Foundation models (FMs) are machine learning models trained on a broad spectrum of generalised and unlabeled data. They’re capable of performing a wide variety of general tasks. In general, an FM uses learned patterns and relationships to predict the next item in a sequence.

Large language models

Large language models (LLMs) are a class of foundation models specifically focused on language-based tasks such as such as summarisation, text generation, classification, open-ended conversation, and information extraction. LLMs cab perform multiple tasks because they contain many parameters that make them capable of learning advanced concepts.

Machine Learning

Machine learning is a field of study in artificial intelligence concerned with the development and study of statistical algorithms that can learn from data and generalise to unseen data and thus perform tasks without explicit instructions.

Deep learning

Deep learning is a subset of machine learning, focused on training artificial neural networks with multiple layers – inspired by the structure and function of the human brain – consisting of interconnected nodes (neurons) that transmit signals. By automatically extracting features from raw data through multiple layers of abstraction, these AI algorithms excel at image and speech recognition, natural language processing and many other fields. Deep learning can handle large-scale datasets with high-dimensional inputs, but requires a significant amount of computational power and extensive training due to their complexity.

General Intelligence (or Artificial General Intelligence)

A machine with artificial general intelligence should be able to solve a wide variety of problems with breadth and versatility similar to human intelligence. This is in contrast to narrow AI, which is designed for specific tasks.

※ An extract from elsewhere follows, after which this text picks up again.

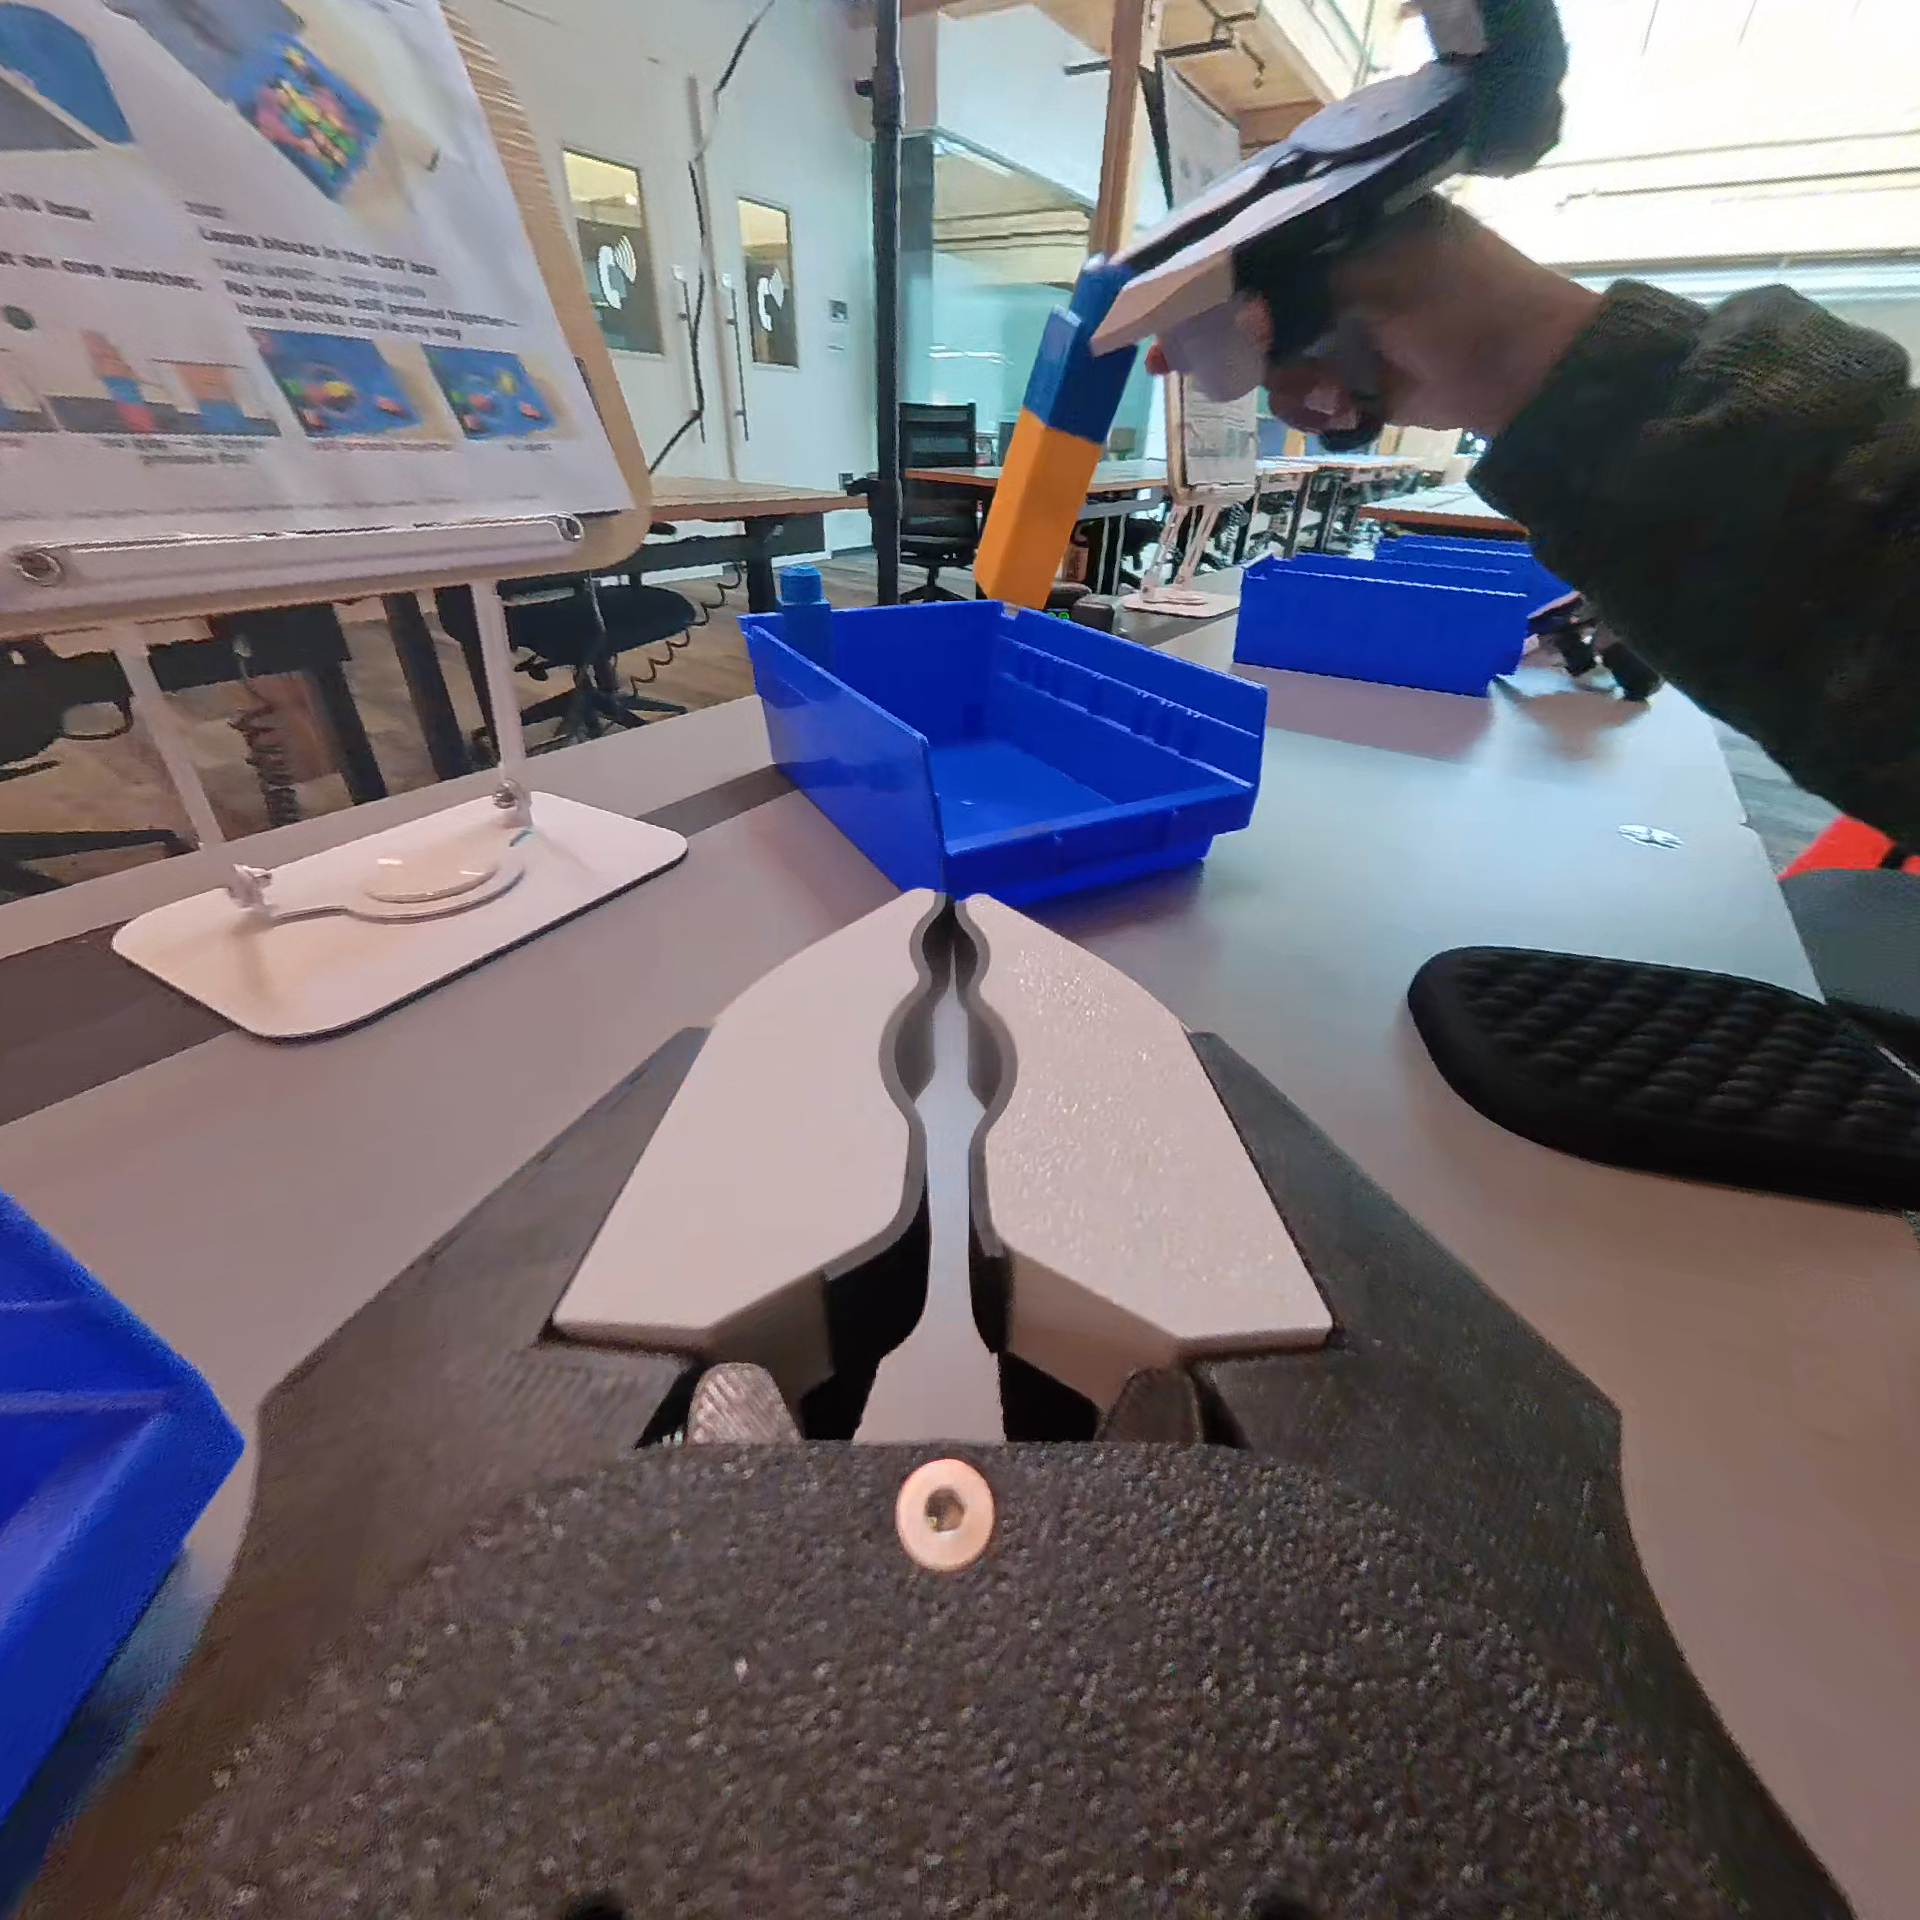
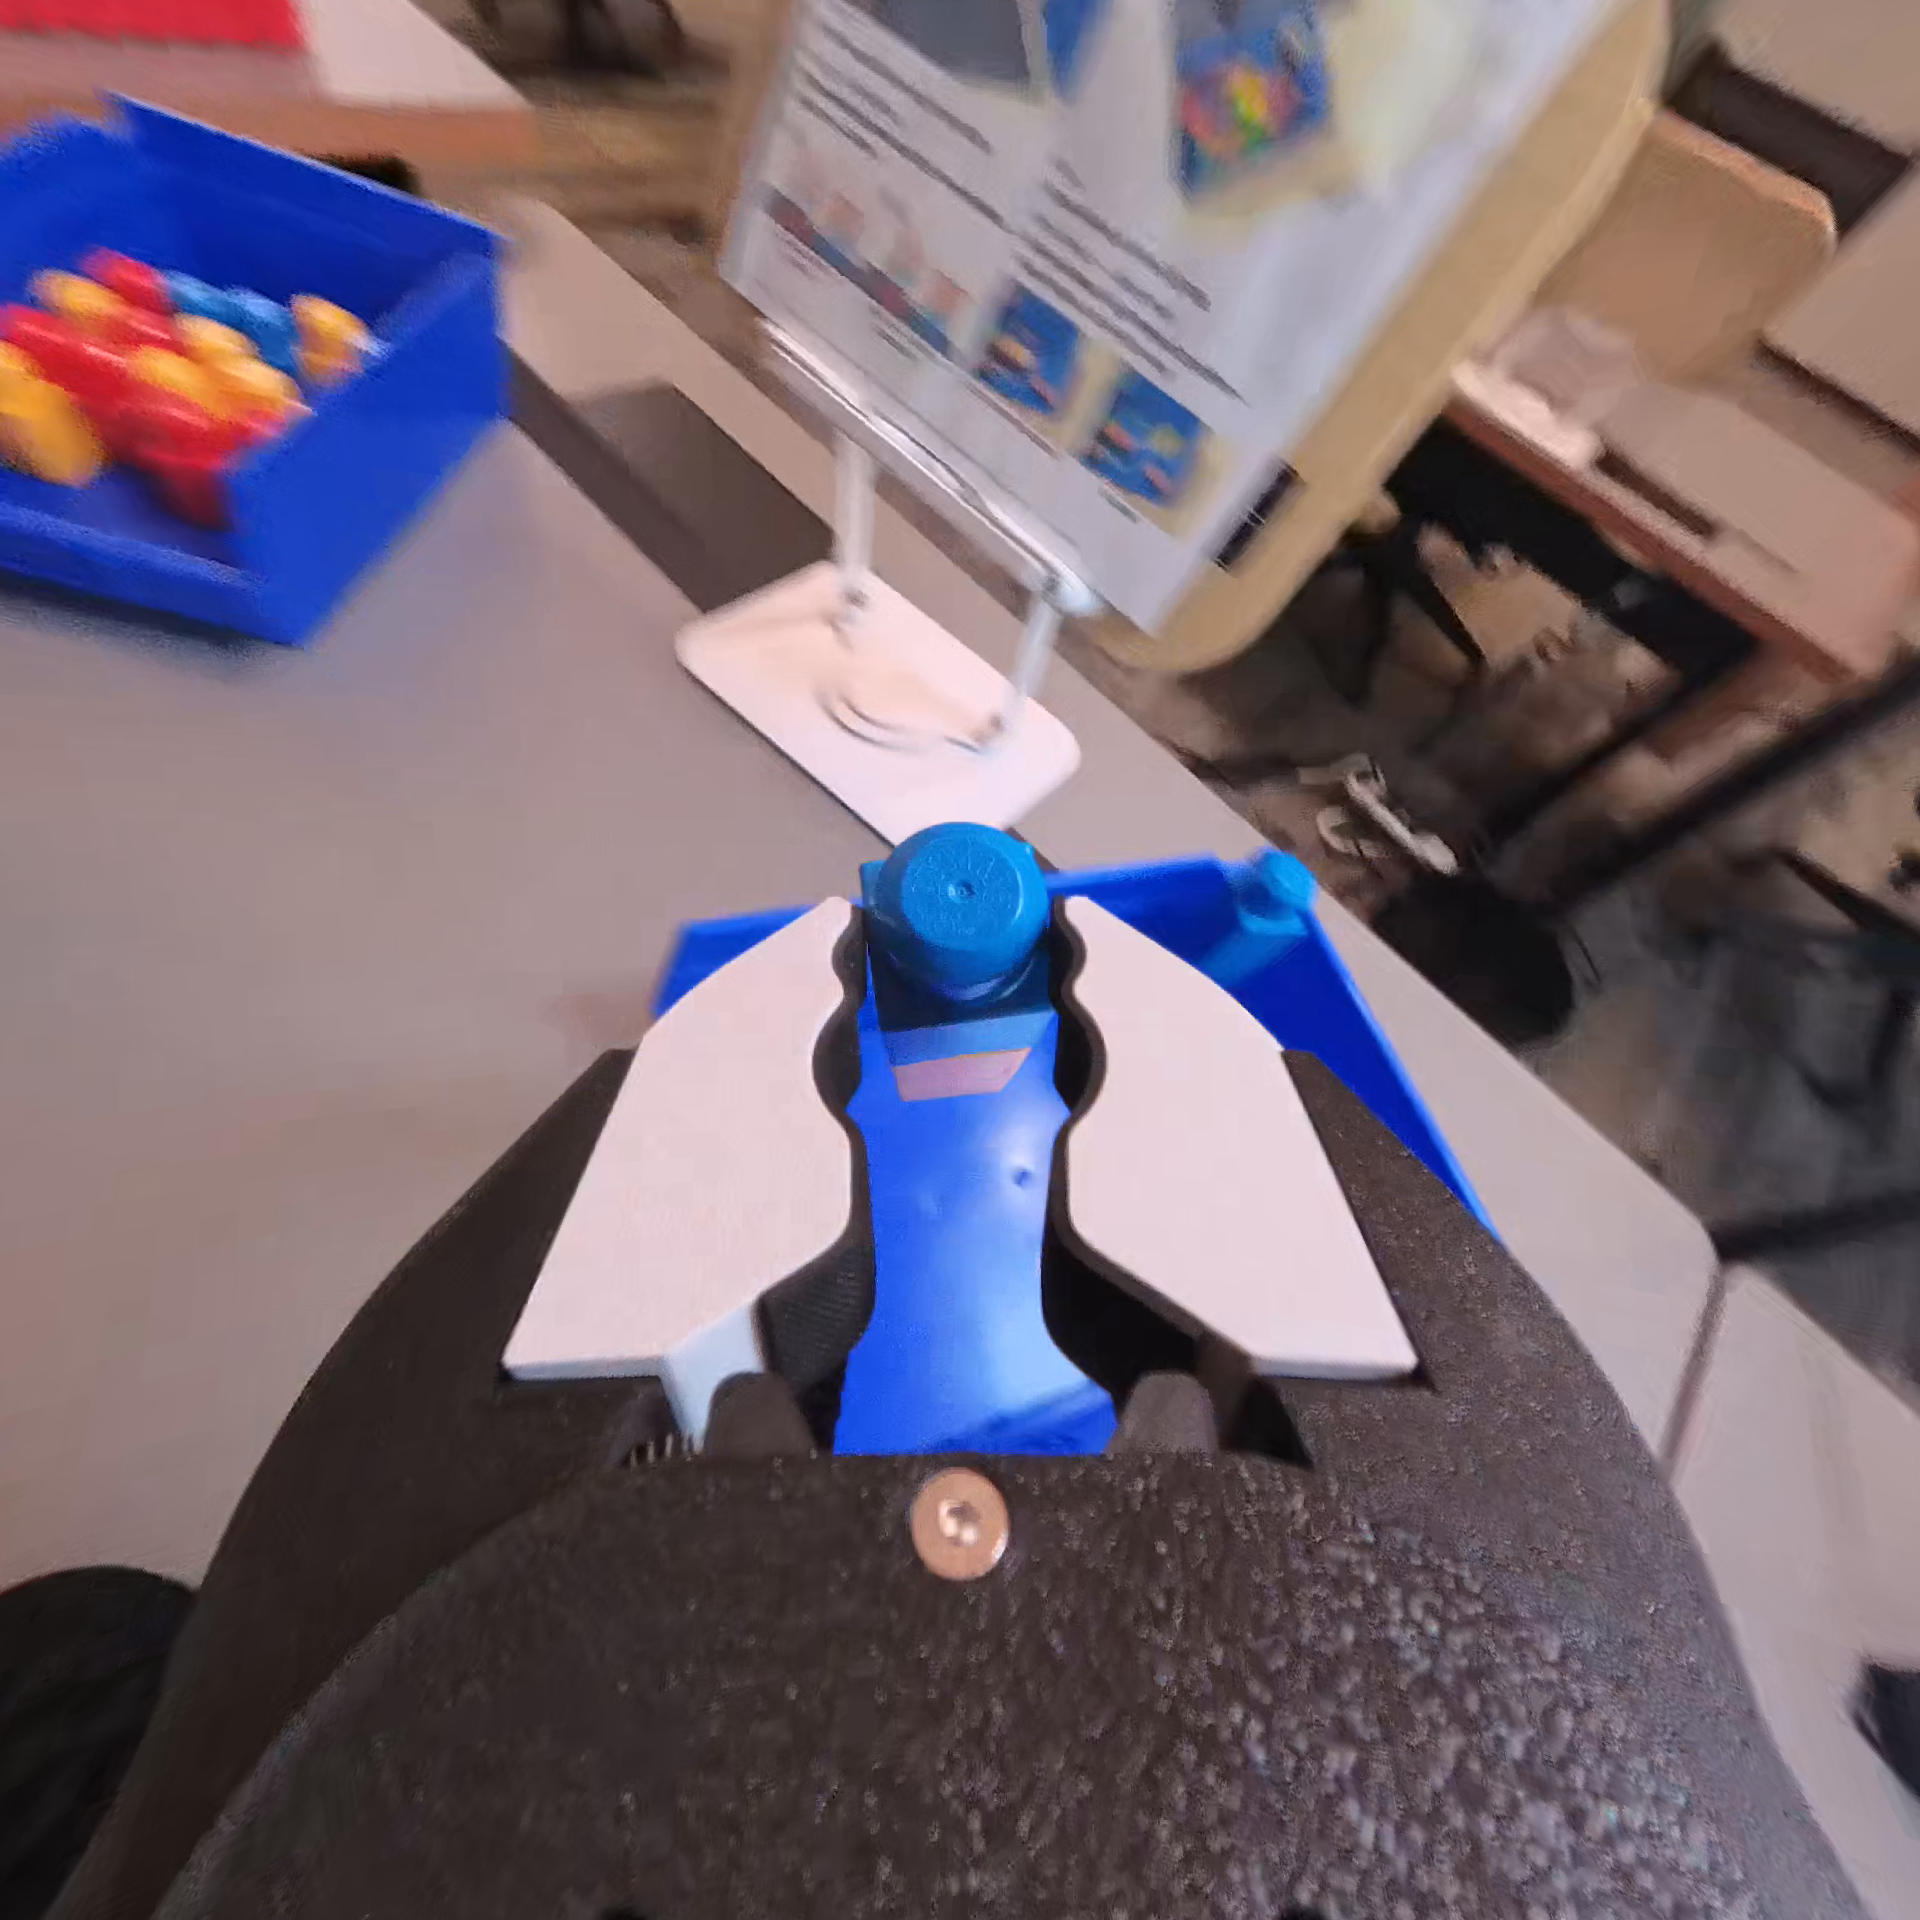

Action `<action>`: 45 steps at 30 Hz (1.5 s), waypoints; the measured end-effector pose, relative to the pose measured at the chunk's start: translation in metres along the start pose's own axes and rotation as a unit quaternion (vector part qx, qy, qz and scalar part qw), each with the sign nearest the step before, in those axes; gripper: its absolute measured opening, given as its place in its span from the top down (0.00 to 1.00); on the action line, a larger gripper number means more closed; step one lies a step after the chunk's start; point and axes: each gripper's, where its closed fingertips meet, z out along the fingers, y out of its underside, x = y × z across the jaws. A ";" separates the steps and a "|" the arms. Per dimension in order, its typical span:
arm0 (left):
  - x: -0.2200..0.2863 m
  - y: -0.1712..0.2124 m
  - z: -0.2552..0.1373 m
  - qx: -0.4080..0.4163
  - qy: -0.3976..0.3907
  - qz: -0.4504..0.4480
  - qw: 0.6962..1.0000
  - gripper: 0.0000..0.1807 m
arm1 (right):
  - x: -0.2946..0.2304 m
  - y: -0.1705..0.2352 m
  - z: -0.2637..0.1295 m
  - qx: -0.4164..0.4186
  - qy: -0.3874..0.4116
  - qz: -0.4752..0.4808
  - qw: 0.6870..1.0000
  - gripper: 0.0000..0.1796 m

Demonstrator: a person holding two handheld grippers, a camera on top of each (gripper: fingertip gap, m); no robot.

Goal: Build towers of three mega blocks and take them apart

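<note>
My left gripper (image 1: pixel 951 916) is shut with nothing between its pads, low over the grey table (image 1: pixel 1403 935), just in front of a blue bin (image 1: pixel 852 748). One blue block (image 1: pixel 805 613) stands in that bin's far left corner. My right gripper (image 1: pixel 1117 301) is raised above the bin, shut on the top of a tilted tower (image 1: pixel 1039 499) of two blue blocks over an orange one. In the right wrist view my right gripper (image 2: pixel 956 920) grips the tower's top blue block (image 2: pixel 961 899) over the bin (image 2: pixel 1382 1039). The lone blue block (image 2: pixel 1273 920) also shows there.
A white sign stand (image 1: pixel 395 904) stands left of the bin. A black padded rest (image 1: pixel 1662 1070) lies at the right. A second blue bin (image 2: pixel 395 499) holds several red, yellow and blue blocks; its corner (image 1: pixel 83 1455) shows at lower left. More blue bins (image 1: pixel 1371 623) stand beyond. The gap from one gripper's tips to the other's is roughly 30 centimetres.
</note>
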 end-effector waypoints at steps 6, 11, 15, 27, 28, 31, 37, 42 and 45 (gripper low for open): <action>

AGI is considered one of various definitions of strong AI.

Natural Language Processing

Natural language processing (NLP) allows programs to read, write and communicate in human languages such as English. Specific problems include speech recognition, speech synthesis, machine translation, information extraction, information retrieval and question answering.

Automation

Automation describes a wide range of technologies that reduce human intervention in processes, mainly by predetermining decision criteria, subprocess relationships, and related actions, as well as embodying those predeterminations in machines. Robotic process automation is a form of business process automation that is based on software robots or artificial intelligence agents. RPA should not be confused with artificial intelligence as it is based on automotive technology following a predefined workflow. It is sometimes referred to as software robotics.

GPU

A graphics processing unit (GPU) is a specialised electronic circuit initially designed to accelerate computer graphics and image processing and were later found to be useful for non-graphic calculations involving embarrassingly parallel problems due to their parallel structure. Other non-graphical uses include the training of neural networks and cryptocurrency mining.

Neural Processor

An AI accelerator, deep learning processor, or neural processing unit is a class of specialised hardware accelerator or computer system designed to accelerate artificial intelligence and machine learning applications, including artificial neural networks and machine vision. They excel in processing vast amounts of data in parallel, making them ideal for tasks like image recognition, natural language processing, and other AI-related functions.

Perception and Computer Vision

Machine perception is the ability to use input from sensors (such as cameras, microphones, wireless signals, active lidar, sonar, radar, and tactile sensors) to deduce aspects of the world. Computer vision is the ability to analyse visual input. The field includes speech recognition, image classification, facial recognition, object recognition, object tracking, and robotic perception.

Social intelligence

Affective computing is an interdisciplinary umbrella that comprises systems that recognise, interpret, process or simulate human feeling, emotion and mood.